Katie and I have shared beautiful moments over the past several weeks. Thoughts and reflections spoken gently to one another. Quiet conversations about suffering and our acceptance of it; about its purpose; its necessity; its beauty. As my daughter suffers, I'm obtaining a clearer understanding of Our Lady's journey to Calvary, walking with her Son to the Cross and how her own immaculate heart was nailed to that very same cross the moment those nails pierced His hands and His feet. We Catholics call this type of suffering redemptive. It is offered for all the atrocities against Christ; for those we know about and those known only to Him. It leads us to caring about other souls and to see them as He sees them. It is love. Real love.

Saturday, October 16, 2010

Daybook October 16

FOR TODAY


Outside my window
It is beautiful. Crisp, cool, breezy - an array of green turning toward gold against a sapphire backdrop.  All bathed in glorious sunshine.


I am thinking
That sometimes it's ok to say, "This really sucks."

I am thankful for
          The outpouring of love and prayers from friends and family on behalf of my Katie. And for the    countless unknown souls who are also praying - those members of prayer chains from many denominations, friends of friends and aquaintances, my brother's Masses, and the prayers of the dear, dear nuns at several convents.

From the kitchen
           Nothing new here. Only good, bold coffee.


I am wearing

My p.j.s and a zip-up hoodie.


I am creating
A sweet and beautiful story that, for now, resides in the depths of my soul where it lies hidden and protected. When I have more strength, I'll share it.


On Pandora
Piano Radio - currently, 'Longing' by Jon Dahlander


I am going
To visit my girl in the hospital today.


I am reading

          The Secret Diary of Elisabeth Leseur. An AMAZING story of a devout Catholic woman whose undying love, compassion, prayers and sacrifices and words from her journals led her atheist husband to full conversion and eventually the priesthood after her untimely death from cancer.

I am hoping
         That Katie will regain her strength and walk again.
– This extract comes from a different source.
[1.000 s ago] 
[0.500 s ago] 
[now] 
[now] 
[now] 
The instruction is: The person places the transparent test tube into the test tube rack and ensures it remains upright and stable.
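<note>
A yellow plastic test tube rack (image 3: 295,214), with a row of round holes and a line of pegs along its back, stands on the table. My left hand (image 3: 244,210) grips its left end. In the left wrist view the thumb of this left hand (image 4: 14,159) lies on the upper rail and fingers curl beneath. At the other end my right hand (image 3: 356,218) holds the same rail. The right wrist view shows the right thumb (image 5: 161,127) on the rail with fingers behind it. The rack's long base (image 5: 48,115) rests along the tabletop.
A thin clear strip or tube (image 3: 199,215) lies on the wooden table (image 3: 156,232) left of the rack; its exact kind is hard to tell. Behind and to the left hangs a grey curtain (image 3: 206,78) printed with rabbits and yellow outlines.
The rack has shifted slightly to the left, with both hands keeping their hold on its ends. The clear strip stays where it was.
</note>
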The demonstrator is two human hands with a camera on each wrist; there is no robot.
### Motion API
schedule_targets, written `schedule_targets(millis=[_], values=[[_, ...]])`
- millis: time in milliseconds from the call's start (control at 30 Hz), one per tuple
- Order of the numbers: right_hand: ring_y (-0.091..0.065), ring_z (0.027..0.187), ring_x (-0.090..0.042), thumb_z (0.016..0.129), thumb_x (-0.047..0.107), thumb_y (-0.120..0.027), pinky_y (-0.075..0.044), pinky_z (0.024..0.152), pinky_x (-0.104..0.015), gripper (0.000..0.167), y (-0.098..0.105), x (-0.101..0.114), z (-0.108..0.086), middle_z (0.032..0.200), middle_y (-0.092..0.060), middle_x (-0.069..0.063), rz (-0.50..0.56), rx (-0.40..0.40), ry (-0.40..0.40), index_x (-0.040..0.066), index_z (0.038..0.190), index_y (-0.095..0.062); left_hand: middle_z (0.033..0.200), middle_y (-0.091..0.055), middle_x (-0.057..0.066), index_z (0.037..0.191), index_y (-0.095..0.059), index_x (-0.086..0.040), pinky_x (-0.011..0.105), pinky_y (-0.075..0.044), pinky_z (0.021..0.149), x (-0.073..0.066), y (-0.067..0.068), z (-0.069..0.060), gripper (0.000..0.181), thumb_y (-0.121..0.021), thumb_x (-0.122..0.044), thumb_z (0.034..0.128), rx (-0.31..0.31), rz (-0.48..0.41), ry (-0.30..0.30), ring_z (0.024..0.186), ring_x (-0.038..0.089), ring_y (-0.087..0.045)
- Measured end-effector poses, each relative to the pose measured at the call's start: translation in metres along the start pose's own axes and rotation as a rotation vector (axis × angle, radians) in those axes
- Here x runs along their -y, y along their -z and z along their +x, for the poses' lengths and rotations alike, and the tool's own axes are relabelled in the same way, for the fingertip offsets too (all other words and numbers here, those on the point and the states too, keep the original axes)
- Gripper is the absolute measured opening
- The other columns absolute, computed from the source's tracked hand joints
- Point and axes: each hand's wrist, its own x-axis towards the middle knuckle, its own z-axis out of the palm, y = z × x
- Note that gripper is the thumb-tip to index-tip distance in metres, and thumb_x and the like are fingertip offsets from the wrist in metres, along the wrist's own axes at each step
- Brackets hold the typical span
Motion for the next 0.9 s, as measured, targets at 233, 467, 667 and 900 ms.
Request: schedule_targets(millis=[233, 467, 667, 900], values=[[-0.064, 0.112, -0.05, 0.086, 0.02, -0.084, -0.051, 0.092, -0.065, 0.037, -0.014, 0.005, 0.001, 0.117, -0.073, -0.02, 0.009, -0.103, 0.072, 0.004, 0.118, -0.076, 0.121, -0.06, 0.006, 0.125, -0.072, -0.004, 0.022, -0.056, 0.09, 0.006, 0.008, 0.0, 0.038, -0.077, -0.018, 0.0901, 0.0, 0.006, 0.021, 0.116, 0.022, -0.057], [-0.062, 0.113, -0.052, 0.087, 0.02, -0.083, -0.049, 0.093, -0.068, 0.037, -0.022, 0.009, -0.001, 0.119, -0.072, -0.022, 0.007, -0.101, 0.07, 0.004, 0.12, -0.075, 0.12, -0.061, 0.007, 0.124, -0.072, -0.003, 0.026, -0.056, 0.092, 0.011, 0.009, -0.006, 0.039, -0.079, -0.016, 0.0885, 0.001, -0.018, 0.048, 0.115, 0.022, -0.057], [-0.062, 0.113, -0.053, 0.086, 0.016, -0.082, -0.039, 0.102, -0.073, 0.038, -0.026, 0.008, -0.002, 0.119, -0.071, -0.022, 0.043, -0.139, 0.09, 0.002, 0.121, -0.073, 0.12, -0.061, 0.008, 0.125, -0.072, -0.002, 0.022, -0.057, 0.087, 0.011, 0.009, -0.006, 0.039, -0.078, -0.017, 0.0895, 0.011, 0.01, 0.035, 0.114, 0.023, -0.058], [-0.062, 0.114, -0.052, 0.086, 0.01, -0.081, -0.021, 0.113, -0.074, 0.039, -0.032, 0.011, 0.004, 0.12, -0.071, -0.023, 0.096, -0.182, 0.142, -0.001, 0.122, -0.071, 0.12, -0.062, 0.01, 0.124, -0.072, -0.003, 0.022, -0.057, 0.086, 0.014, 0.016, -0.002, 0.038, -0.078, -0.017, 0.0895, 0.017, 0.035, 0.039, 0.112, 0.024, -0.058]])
That she will soon be back in the kitchen whipping up some delicious gourmet treat for her husband. That she will soon be able to cuddle her son and dance with him in the light of the moon.

I am hearing

          My husband eating breakfast in the kitchen. He is my rock.


Around the house

          Thinking about converting the living room into a bedroom ... hopefully, we won't have to.


I am praying for
A miracle.


One of my favorite things
           The autmn wind scooping up the fallen leaves sending them swirling through the air in small cyclones of color.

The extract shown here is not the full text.